** Problem to solve **
Nothing outside the range is wanted. Repeat exactly the lines below from the one with "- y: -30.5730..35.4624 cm" through the one with "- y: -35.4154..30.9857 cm".

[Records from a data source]
((

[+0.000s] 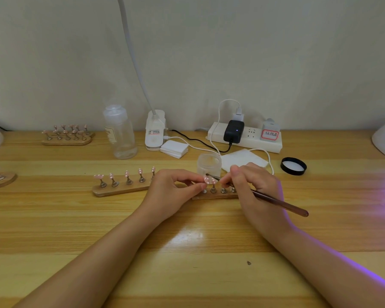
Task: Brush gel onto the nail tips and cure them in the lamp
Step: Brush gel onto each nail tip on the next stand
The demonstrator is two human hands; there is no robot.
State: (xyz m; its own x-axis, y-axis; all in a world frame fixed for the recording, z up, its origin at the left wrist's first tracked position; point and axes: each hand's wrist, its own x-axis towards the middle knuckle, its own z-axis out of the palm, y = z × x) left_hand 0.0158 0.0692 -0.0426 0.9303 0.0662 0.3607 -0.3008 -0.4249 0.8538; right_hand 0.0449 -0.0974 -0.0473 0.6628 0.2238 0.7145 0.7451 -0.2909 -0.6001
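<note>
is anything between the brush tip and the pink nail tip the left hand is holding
Nothing visible. The brush, held in the right hand, has its bristle end right at the nail tip, which the left hand pinches. The open gel jar sits just behind them, not between.

Left hand (176,190): pink nail tip (207,179) pinched on stand (216,195).
Right hand (251,185): brush (276,201) gripped, bristles at tip.
Gel jar (209,163): uncapped, just behind.

A pink, white-dotted nail tip (207,180) stands tilted on a metal peg at table centre. The brown-handled brush (276,200) slants toward four o'clock, its tip touching the nail. The open gel jar (209,163) sits just behind, at twelve o'clock.
</note>
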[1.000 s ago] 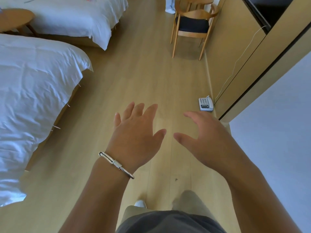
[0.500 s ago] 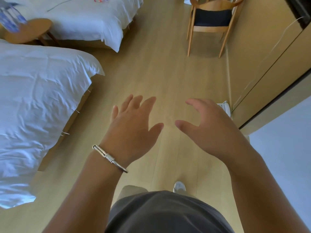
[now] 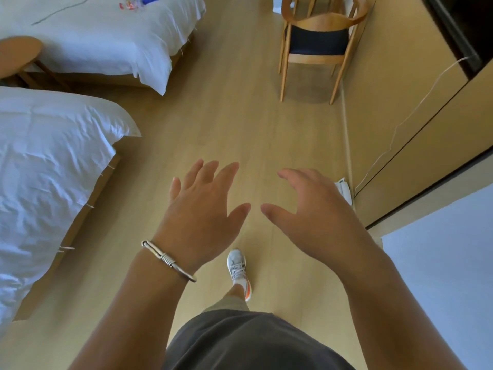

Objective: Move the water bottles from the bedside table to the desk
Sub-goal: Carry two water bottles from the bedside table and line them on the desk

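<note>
I see no water bottle in this view; the bedside table, a round wooden top, sits at the upper left edge of the frame between the two beds, and the part of its top that shows carries nothing. No desk surface can be identified.

Left hand: centre frame, palm down, fingers straight and spread, holding nothing. A metal bracelet circles its wrist.

Right hand: just right of centre, fingers loosely extended, thumb pointing toward the left hand's thumb, holding nothing. The two hands are near each other but apart.

Below the hands, at lower centre, a white shoe with an orange heel rests on the wooden floor.

Near bed: left edge, white cover. Far bed: upper left, with small coloured items on it too blurred to identify.

Wooden chair with dark seat: upper right of centre, beside the cabinet wall. A white device lies on the floor at the foot of that wall, partly hidden by the right hand
</note>
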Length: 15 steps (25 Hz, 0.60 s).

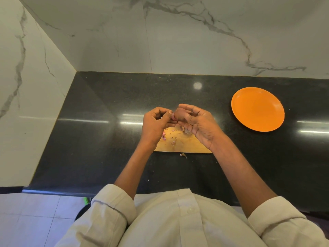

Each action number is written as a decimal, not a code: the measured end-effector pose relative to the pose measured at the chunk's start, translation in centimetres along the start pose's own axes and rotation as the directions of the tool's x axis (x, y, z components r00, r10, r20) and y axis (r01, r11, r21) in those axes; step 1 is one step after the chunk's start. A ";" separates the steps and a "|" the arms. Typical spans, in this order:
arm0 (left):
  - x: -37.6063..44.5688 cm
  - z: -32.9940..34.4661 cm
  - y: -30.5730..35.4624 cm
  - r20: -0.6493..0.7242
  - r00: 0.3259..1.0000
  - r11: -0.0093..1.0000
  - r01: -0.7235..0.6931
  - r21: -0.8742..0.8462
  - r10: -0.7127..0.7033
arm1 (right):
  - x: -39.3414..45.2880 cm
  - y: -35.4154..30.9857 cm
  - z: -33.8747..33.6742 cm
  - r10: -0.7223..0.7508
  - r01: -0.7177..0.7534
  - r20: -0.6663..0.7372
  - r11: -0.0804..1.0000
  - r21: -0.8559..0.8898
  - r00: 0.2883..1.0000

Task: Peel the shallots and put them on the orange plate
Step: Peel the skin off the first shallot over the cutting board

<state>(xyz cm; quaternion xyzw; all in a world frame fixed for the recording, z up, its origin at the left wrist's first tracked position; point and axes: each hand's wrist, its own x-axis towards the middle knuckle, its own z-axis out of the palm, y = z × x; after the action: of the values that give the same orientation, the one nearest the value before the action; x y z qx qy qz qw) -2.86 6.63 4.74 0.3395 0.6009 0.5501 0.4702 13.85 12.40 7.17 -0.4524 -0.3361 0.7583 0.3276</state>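
Right above the far edge of a wooden cutting board (185,146), both hands meet around a single shallot (179,115). Its brown skin shows between the fingers of the right hand (199,124), which curl round it and hold it up off the board. The left hand (157,122) has its fingers curled in too, and thumb and fingertips pinch a pinkish bit of skin (173,116) at the shallot's left end. Small scraps of peel (173,142) lie scattered on the board beneath the hands, and one more scrap (183,155) sits on the dark table (92,132) just off the board's near edge. The orange plate (257,109) rests on the table well apart to the right, with nothing on it. Rolled cream sleeves (114,207) cover the upper arms.
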 end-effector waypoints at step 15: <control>-0.5 0.6 -0.7 -0.142 0.989 0.994 0.034 -0.104 -0.049 | -0.2 0.2 0.8 0.091 -0.095 0.041 0.989 0.110 0.995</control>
<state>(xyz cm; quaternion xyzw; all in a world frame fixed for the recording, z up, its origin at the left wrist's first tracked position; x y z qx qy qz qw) -2.10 6.25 4.23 0.2621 0.6116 0.5930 0.4534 13.20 11.91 7.37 -0.4350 -0.2772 0.7984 0.3105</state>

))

** Your response **
  - y: -30.5730..35.4624 cm
  - r20: -0.6493..0.7242
  - r00: 0.3259..1.0000
  - r11: -0.0093..1.0000
  - r01: -0.7235..0.6931
  - r21: -0.8742..0.8462
  - r10: -0.7127..0.7033
arm1 (right):
  - x: -39.3414..45.2880 cm
  - y: -35.4154..30.9857 cm

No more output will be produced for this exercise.